Assignment:
Your answer must be an exact copy of the listing.

====== Stored data

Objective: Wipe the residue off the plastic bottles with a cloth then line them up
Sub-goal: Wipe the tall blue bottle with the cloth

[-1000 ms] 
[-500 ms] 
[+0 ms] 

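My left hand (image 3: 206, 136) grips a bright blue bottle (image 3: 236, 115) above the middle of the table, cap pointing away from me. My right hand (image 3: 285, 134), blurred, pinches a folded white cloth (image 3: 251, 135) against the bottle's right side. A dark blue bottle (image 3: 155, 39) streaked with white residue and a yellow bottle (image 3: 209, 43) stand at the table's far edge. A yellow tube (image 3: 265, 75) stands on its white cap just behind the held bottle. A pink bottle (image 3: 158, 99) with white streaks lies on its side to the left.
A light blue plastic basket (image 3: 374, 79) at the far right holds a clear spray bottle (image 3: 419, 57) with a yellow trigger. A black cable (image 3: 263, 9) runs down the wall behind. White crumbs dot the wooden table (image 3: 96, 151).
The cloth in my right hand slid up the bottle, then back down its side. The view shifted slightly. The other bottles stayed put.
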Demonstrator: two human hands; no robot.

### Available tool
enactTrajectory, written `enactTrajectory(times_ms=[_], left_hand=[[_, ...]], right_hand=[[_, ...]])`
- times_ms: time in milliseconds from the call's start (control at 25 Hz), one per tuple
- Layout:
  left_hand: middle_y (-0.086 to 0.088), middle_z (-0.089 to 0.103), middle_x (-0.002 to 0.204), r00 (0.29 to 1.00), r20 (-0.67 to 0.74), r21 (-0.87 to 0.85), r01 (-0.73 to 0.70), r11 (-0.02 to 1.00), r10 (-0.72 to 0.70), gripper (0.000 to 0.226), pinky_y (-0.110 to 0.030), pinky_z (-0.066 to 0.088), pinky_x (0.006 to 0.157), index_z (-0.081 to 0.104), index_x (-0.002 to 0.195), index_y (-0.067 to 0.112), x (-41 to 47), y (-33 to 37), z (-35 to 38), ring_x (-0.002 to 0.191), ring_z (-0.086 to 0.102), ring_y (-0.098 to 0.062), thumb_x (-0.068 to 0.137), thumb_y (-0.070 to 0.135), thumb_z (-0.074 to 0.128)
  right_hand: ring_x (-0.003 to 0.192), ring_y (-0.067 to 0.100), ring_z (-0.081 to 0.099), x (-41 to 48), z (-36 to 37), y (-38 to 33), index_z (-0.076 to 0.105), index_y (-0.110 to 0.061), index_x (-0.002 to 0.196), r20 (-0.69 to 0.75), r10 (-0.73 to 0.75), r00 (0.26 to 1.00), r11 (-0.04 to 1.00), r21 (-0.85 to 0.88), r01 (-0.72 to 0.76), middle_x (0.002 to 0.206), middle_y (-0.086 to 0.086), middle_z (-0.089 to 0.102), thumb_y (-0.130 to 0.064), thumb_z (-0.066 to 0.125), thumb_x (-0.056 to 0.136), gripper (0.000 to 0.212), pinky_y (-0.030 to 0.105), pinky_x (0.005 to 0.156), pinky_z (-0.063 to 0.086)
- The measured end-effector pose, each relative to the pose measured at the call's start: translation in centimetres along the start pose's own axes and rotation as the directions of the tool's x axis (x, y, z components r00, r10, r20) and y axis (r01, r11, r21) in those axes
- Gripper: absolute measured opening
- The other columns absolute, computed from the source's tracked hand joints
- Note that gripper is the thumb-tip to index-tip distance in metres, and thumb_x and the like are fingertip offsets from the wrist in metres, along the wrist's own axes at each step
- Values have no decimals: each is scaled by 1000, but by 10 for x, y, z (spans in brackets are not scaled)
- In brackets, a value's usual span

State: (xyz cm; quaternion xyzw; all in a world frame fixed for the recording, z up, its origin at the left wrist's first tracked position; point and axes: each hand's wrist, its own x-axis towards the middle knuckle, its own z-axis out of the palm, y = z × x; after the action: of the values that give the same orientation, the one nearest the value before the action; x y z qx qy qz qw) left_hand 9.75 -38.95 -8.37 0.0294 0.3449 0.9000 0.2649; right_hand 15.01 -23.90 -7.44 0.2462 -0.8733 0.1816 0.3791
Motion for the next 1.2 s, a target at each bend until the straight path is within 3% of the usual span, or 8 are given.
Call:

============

Output of the task:
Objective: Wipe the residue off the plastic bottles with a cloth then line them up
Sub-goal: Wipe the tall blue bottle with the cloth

[-1000 ms] 
[-500 ms] 
[+0 ms] 

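My left hand (image 3: 206, 136) grips a bright blue bottle (image 3: 236, 115) above the middle of the table, cap pointing away from me. My right hand (image 3: 285, 134), blurred, pinches a folded white cloth (image 3: 251, 135) against the bottle's right side. A dark blue bottle (image 3: 155, 39) streaked with white residue and a yellow bottle (image 3: 209, 43) stand at the table's far edge. A yellow tube (image 3: 265, 75) stands on its white cap just behind the held bottle. A pink bottle (image 3: 158, 99) with white streaks lies on its side to the left.
A light blue plastic basket (image 3: 374, 79) at the far right holds a clear spray bottle (image 3: 419, 57) with a yellow trigger. A black cable (image 3: 263, 9) runs down the wall behind. White crumbs dot the wooden table (image 3: 96, 151).
The cloth in my right hand slid up the bottle, then back down its side. The view shifted slightly. The other bottles stayed put.
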Demonstrator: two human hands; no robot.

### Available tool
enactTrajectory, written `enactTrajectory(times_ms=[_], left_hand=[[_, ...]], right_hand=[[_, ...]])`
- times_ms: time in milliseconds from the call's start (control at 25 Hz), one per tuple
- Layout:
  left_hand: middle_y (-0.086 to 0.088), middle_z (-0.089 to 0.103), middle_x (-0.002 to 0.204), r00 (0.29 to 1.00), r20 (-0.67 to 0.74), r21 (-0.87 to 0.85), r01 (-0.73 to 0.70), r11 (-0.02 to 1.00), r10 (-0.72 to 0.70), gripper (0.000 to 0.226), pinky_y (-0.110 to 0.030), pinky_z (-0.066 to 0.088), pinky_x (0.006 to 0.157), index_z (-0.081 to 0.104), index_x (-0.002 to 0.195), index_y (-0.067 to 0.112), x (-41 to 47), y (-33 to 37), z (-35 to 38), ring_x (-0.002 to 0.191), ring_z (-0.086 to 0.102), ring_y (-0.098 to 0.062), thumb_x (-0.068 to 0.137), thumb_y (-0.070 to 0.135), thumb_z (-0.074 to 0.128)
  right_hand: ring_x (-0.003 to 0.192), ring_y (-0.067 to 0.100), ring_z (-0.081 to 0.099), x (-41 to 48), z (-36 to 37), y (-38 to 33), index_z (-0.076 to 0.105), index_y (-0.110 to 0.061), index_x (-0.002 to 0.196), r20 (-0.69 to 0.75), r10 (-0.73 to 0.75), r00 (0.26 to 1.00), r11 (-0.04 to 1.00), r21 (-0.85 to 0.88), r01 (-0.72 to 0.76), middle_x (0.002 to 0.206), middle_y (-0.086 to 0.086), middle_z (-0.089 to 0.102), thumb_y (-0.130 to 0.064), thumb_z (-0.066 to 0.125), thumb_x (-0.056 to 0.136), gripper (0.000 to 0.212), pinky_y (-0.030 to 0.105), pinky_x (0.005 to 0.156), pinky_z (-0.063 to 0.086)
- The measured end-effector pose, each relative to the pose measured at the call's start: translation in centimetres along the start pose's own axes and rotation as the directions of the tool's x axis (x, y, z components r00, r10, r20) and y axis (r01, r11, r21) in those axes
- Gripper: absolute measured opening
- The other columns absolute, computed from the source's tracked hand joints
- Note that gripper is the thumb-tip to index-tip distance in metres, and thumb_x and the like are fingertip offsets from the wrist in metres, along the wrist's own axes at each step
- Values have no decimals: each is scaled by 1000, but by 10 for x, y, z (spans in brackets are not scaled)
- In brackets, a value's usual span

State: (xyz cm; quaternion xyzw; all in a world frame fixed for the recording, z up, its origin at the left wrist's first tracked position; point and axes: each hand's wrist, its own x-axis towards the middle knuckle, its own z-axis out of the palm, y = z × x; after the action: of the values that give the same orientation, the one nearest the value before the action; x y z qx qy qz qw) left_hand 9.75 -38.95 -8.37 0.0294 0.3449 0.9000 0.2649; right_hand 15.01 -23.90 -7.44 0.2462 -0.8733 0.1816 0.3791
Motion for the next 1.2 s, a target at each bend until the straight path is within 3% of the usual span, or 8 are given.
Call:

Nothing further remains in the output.